### EXERCISE PROMPT:
From the records below, output exactly the lines running from the line containing "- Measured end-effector" through the line containing "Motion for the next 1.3", and no others.

Extracted data entries:
———
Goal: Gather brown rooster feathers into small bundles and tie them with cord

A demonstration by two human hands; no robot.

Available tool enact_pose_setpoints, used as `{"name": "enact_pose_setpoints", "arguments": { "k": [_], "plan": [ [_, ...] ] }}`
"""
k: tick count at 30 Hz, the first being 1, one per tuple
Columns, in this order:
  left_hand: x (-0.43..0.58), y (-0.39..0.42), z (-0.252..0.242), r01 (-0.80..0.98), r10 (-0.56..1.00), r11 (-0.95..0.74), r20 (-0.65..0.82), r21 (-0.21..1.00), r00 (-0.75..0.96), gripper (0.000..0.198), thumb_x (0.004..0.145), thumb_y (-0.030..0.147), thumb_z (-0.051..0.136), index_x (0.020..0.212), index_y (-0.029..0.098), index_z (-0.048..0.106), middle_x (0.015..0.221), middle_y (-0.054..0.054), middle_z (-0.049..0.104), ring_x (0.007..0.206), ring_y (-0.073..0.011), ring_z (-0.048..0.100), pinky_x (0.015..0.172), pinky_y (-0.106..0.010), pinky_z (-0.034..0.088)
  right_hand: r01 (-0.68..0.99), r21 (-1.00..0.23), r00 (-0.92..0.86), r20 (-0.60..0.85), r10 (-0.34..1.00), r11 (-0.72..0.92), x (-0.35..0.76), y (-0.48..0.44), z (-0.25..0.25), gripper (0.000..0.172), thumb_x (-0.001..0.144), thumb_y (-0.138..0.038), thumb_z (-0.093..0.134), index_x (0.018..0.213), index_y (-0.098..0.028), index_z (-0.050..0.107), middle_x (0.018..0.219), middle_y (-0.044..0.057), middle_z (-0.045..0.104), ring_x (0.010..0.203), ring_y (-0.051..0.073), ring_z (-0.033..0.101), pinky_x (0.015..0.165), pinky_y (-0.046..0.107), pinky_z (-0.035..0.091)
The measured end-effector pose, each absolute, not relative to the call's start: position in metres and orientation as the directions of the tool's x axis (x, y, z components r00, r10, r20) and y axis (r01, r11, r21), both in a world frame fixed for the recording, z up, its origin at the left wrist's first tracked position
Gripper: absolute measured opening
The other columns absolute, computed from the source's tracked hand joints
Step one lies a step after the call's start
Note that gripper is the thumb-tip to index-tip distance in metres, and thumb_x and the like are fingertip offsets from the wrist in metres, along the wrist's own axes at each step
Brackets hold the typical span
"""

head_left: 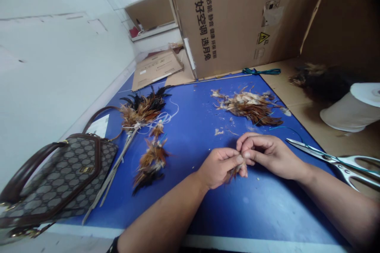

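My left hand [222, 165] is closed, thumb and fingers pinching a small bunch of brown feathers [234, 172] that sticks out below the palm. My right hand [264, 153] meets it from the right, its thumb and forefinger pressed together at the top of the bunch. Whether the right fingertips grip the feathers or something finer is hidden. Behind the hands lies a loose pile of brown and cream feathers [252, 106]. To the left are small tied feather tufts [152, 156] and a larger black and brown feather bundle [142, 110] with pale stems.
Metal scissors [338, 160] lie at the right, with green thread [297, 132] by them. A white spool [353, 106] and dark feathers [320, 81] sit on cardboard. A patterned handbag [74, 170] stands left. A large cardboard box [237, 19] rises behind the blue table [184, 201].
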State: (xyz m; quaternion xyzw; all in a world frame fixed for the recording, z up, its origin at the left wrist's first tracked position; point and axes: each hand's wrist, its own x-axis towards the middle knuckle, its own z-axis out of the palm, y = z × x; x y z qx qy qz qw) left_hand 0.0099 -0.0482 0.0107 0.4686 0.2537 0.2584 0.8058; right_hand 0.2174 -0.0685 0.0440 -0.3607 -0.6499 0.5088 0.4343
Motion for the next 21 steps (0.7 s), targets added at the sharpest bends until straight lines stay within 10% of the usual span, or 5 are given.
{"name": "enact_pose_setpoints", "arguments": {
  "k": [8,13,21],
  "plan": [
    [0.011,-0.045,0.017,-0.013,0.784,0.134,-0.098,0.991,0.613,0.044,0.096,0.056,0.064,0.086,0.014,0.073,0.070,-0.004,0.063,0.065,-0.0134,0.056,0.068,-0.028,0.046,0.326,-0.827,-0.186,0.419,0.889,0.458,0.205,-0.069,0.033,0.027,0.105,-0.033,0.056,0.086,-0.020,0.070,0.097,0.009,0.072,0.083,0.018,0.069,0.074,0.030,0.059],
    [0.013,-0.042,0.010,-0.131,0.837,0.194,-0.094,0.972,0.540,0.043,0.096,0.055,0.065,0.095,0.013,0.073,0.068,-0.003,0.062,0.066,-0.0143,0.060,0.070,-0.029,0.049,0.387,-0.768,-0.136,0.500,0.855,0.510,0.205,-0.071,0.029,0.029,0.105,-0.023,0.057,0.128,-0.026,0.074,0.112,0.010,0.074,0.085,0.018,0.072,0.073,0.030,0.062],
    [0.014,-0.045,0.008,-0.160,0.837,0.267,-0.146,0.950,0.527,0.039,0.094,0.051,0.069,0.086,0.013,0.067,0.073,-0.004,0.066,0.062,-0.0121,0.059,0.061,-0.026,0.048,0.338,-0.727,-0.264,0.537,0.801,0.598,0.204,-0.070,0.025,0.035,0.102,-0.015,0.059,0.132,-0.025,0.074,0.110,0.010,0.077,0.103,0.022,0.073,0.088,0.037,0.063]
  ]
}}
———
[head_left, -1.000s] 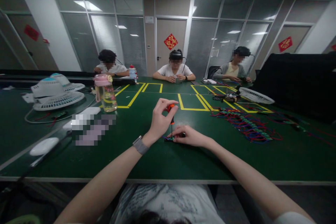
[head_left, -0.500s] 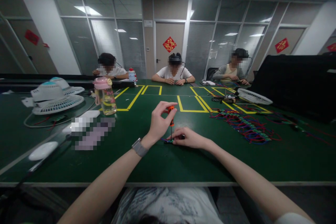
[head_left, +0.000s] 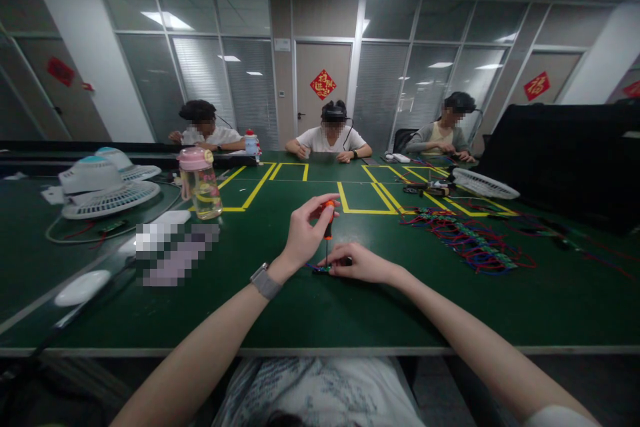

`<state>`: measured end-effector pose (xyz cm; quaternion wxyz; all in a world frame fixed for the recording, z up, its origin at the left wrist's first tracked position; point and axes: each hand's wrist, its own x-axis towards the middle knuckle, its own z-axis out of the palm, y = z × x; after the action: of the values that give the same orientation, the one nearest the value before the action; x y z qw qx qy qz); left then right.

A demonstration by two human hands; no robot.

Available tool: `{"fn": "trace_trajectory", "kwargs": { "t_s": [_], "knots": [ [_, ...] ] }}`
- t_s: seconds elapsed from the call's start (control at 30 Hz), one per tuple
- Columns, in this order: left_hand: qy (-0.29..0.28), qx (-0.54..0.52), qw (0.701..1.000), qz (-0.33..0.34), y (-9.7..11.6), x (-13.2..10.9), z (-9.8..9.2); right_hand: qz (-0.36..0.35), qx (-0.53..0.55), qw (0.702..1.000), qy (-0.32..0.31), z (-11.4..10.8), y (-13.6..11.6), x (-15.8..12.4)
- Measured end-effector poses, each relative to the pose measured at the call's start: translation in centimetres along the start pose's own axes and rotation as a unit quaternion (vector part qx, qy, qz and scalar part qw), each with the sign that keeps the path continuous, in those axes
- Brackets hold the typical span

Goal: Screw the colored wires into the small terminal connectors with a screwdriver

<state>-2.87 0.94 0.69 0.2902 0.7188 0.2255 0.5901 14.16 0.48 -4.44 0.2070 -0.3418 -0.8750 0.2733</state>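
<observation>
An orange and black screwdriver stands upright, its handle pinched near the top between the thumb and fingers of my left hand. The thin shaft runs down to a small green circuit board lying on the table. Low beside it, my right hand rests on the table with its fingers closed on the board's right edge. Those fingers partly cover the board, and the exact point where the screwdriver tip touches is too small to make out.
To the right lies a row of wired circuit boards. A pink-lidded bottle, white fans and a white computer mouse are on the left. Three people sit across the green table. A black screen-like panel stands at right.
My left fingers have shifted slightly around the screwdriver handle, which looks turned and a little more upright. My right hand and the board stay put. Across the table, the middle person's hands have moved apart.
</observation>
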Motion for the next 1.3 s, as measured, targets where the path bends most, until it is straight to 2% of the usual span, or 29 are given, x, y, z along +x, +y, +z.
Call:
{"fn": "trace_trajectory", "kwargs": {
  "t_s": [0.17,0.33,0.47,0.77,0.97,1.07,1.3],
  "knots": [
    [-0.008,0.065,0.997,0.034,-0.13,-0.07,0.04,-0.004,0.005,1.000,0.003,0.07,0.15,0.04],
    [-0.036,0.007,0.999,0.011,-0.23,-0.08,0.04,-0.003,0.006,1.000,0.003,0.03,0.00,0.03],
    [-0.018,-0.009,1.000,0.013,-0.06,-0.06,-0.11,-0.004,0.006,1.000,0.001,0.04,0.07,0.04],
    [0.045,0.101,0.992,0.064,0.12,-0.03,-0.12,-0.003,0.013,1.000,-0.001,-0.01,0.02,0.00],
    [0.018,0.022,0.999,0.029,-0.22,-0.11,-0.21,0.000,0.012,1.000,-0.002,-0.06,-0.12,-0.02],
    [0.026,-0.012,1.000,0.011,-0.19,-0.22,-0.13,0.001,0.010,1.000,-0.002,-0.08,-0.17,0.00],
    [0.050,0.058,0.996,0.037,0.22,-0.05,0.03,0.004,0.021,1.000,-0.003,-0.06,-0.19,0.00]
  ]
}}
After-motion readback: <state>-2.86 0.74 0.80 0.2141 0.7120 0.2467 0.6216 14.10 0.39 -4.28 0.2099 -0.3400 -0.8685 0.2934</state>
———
### TASK OUTPUT:
- Measured end-effector poses, each relative to the pose measured at the call's start: translation in centimetres along the start pose's own axes and rotation as a unit quaternion (vector part qx, qy, qz and scalar part qw), each with the sign that keeps the path continuous, in those axes
- Brackets hold the typical span

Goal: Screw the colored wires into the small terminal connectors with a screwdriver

<state>-2.87 0.94 0.69 0.2902 0.7188 0.2255 0.5901 14.16 0.48 -4.44 0.2070 -0.3418 -0.8750 0.2733</state>
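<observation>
An orange and black screwdriver stands upright, its handle pinched near the top between the thumb and fingers of my left hand. The thin shaft runs down to a small green circuit board lying on the table. Low beside it, my right hand rests on the table with its fingers closed on the board's right edge. Those fingers partly cover the board, and the exact point where the screwdriver tip touches is too small to make out.
To the right lies a row of wired circuit boards. A pink-lidded bottle, white fans and a white computer mouse are on the left. Three people sit across the green table. A black screen-like panel stands at right.
My left fingers have shifted slightly around the screwdriver handle, which looks turned and a little more upright. My right hand and the board stay put. Across the table, the middle person's hands have moved apart.
</observation>
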Motion for the next 1.3 s, as measured, targets where the path bends most, until it is straight to 2% of the usual span, or 29 are given, x, y, z along +x, +y, +z.

The answer has been given in its entirety.